### ABOUT THIS TASK
Repeat the data word for word, excluding every picture.

─── COLLECTED DATA

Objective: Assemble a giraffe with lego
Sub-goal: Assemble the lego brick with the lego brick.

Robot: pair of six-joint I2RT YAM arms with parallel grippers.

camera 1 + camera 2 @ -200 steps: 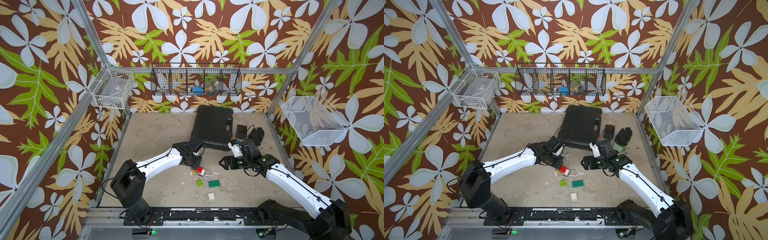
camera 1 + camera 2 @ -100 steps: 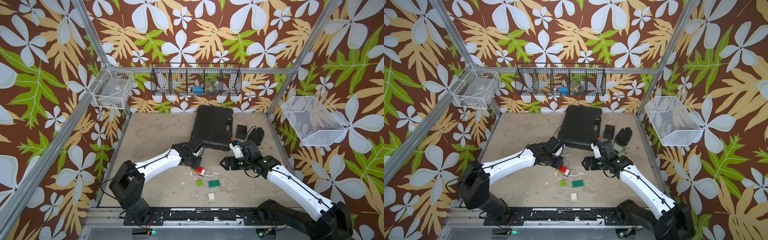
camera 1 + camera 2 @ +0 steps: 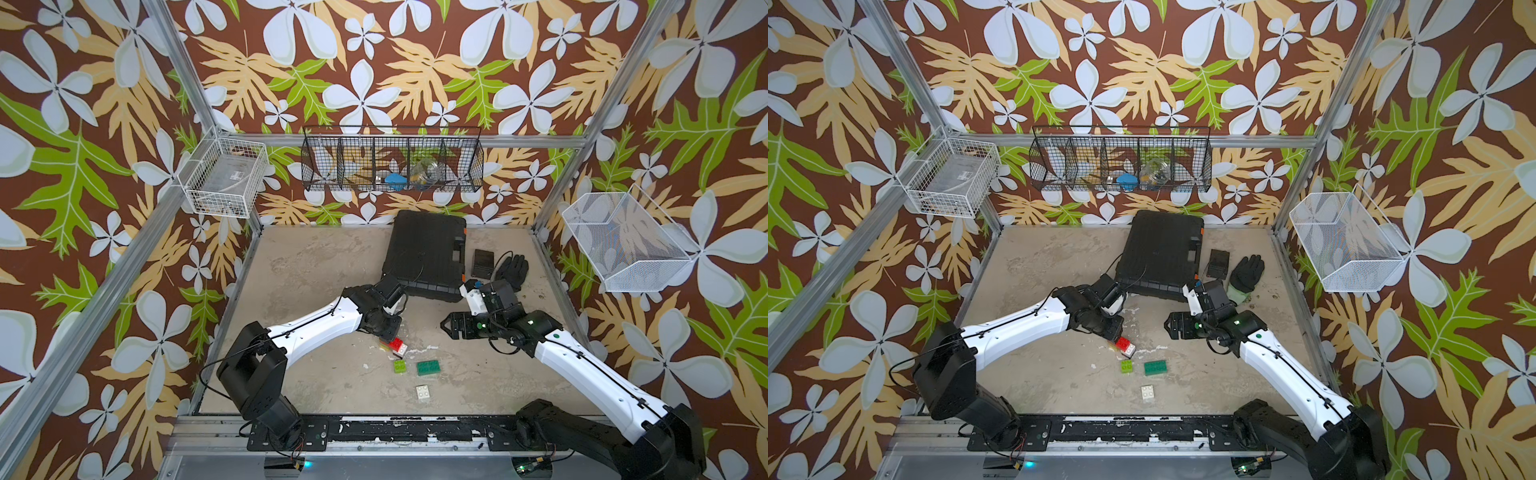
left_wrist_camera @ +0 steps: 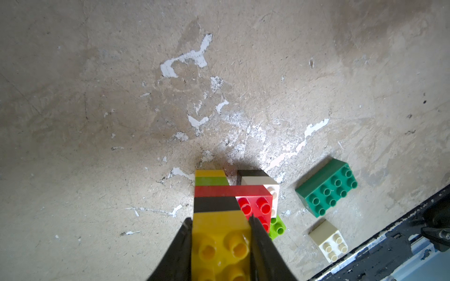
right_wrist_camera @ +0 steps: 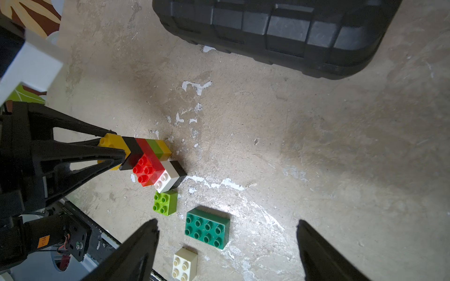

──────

### RESULT BELOW
Objective: Assemble a giraffe with lego
Sub-goal: Assemble the lego brick with the lego brick.

Robot: pair of six-joint I2RT YAM arms with parallel grippers.

camera 1 + camera 2 @ -200 steps: 
camera 1 + camera 2 @ -100 steps: 
camera 1 + camera 2 @ +0 steps: 
left_wrist_camera @ +0 steps: 
right_wrist_camera @ +0 steps: 

The exercise has been answered in full.